Work required
In the material below, find the line with "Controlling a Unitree" and the line with "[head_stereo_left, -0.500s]", then output both and every line between them exactly, omitting pictures.

Data records
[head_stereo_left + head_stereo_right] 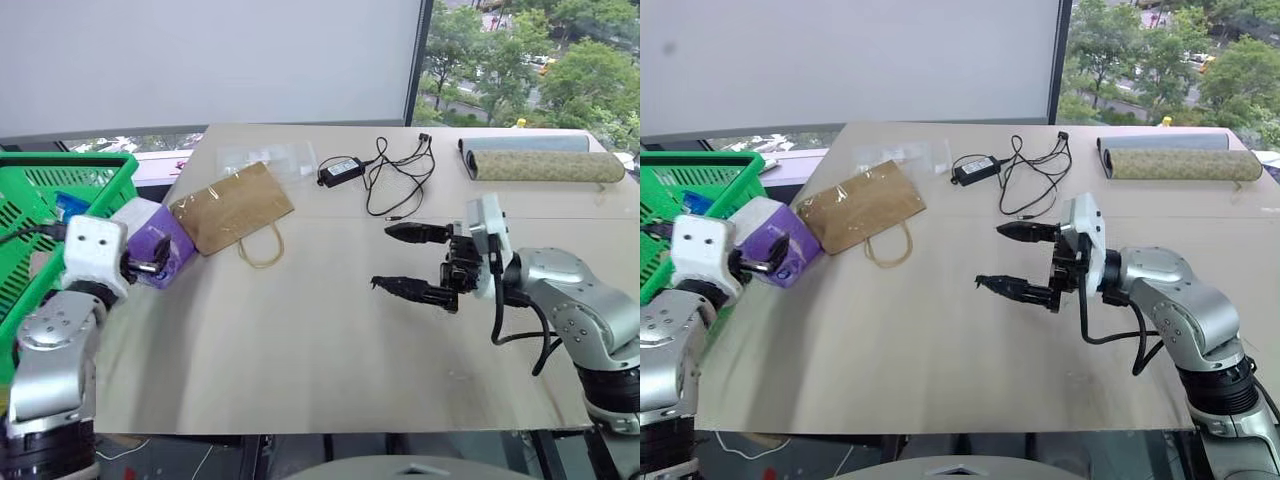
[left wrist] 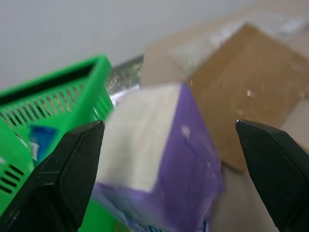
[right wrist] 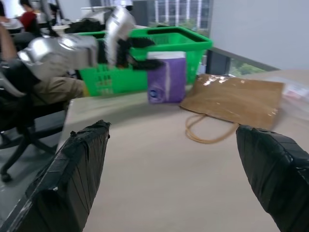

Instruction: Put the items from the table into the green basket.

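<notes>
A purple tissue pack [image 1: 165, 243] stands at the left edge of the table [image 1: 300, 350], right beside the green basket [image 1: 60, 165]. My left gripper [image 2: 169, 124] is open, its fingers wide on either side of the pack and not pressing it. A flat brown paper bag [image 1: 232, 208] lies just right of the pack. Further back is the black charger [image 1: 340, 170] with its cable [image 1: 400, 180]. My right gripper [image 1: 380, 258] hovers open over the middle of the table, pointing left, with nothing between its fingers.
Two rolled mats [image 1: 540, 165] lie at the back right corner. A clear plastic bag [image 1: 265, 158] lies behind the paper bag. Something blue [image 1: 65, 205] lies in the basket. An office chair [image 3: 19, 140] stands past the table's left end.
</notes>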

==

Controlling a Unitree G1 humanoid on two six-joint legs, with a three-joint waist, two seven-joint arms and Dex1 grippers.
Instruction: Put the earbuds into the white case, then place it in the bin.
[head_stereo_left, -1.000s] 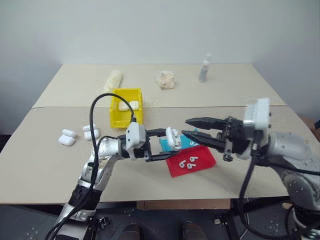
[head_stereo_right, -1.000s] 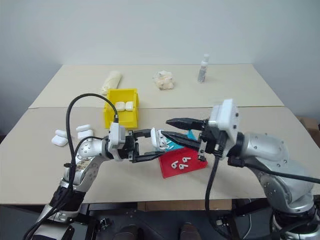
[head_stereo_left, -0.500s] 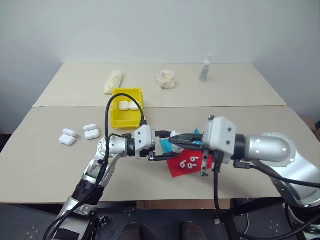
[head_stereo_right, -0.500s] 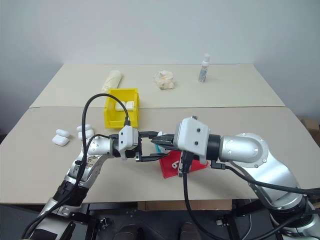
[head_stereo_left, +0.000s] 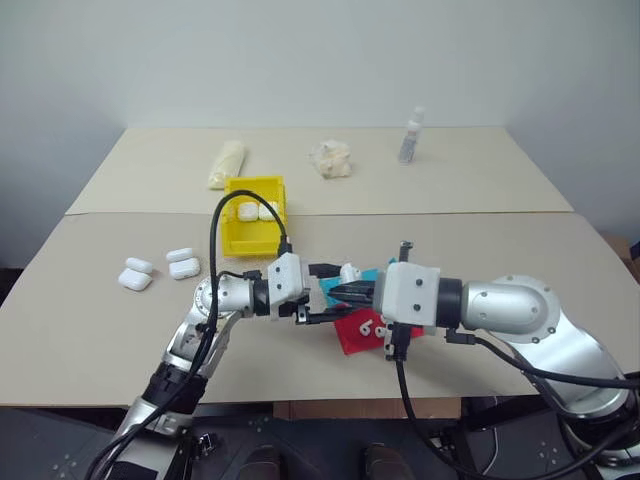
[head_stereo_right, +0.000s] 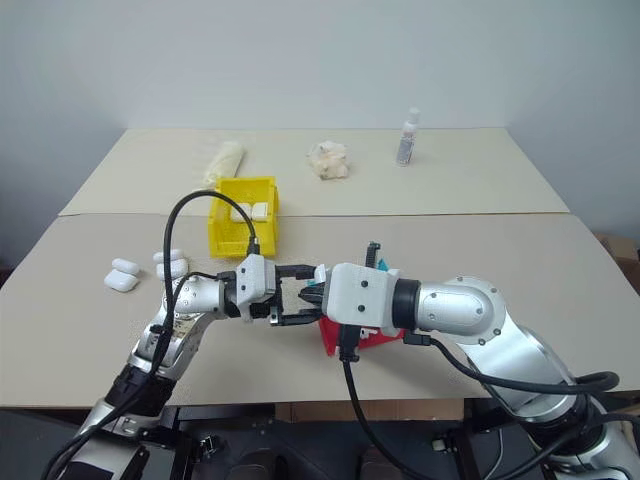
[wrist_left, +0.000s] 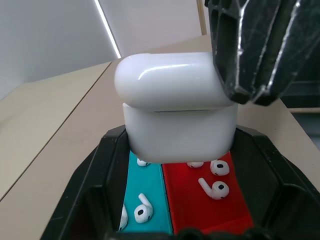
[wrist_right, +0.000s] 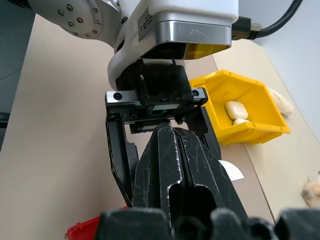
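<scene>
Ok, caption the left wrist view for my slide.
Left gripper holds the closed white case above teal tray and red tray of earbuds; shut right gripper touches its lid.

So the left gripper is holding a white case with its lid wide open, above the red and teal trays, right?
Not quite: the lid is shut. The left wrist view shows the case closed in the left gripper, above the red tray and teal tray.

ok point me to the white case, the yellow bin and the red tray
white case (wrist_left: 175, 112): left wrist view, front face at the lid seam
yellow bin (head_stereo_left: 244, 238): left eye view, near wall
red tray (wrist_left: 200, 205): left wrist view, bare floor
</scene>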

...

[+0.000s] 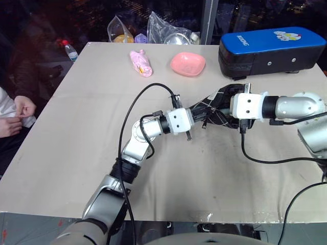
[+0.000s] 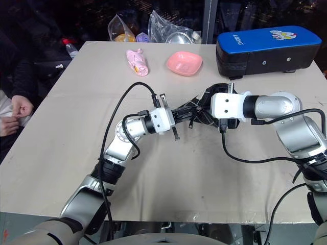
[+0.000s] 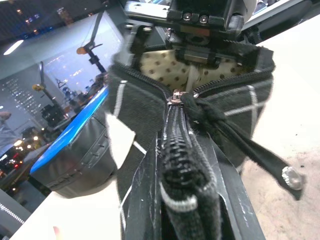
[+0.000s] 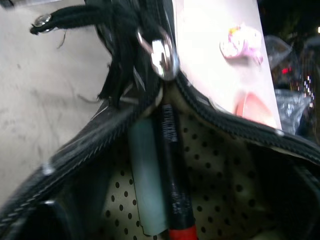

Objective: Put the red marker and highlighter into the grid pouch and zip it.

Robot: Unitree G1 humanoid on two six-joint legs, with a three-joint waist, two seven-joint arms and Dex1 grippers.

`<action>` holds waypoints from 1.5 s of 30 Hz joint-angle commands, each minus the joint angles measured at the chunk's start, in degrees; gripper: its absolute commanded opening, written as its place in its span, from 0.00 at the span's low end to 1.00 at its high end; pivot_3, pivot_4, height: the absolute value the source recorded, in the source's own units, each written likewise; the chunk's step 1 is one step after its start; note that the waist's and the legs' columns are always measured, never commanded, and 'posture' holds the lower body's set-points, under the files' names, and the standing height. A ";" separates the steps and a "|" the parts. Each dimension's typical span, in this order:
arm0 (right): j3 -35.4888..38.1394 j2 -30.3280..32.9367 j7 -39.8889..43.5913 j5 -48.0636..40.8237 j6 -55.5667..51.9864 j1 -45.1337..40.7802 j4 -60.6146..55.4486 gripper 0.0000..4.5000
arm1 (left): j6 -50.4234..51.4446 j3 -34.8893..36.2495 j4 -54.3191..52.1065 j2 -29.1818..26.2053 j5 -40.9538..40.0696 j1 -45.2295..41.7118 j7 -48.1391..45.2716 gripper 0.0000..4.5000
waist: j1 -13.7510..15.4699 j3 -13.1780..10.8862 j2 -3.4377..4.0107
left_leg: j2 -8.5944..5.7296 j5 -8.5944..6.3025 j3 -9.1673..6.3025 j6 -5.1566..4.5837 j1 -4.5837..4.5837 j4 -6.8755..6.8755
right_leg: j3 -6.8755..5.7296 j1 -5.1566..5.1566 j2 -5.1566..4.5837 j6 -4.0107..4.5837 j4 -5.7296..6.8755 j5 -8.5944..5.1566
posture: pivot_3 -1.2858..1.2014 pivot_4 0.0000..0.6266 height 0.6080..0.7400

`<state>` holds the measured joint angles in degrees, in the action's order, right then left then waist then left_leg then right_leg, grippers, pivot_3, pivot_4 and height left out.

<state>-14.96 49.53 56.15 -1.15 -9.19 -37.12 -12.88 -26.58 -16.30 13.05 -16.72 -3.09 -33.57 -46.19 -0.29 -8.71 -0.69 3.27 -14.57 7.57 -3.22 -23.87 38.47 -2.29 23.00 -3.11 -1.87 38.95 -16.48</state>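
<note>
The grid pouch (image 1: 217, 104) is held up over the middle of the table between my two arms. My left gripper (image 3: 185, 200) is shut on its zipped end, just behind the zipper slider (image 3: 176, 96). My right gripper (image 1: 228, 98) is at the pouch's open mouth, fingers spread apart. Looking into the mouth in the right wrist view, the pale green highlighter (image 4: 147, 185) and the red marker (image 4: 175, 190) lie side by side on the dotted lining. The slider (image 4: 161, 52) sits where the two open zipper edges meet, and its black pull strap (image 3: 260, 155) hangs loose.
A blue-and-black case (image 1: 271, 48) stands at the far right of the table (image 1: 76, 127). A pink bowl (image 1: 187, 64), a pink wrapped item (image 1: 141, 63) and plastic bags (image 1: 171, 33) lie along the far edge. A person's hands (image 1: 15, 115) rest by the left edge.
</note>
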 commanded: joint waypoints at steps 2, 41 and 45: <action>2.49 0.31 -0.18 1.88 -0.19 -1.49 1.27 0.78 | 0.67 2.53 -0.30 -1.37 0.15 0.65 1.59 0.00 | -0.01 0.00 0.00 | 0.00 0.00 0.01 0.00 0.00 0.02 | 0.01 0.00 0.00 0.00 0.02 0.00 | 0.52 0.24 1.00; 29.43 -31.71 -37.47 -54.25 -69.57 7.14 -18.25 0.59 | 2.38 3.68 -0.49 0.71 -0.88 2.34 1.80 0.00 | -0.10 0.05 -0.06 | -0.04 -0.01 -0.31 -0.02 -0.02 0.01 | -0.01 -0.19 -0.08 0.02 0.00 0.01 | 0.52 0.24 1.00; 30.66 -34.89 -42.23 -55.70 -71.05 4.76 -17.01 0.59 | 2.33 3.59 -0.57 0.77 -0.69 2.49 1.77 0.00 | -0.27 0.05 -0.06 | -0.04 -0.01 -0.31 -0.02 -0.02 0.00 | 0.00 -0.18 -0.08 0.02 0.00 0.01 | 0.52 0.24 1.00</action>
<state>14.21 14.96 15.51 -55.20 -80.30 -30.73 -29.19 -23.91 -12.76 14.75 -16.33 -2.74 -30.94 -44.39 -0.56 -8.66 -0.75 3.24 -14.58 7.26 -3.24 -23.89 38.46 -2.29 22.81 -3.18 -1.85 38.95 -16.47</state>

Solution for this exercise
Controlling a Unitree G1 humanoid on two six-joint legs, with a three-joint waist, two seven-joint arms and Dex1 grippers.
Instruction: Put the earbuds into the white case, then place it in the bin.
[head_stereo_left, -1.000s] 
[head_stereo_right, -1.000s] 
[head_stereo_left, -0.500s] 

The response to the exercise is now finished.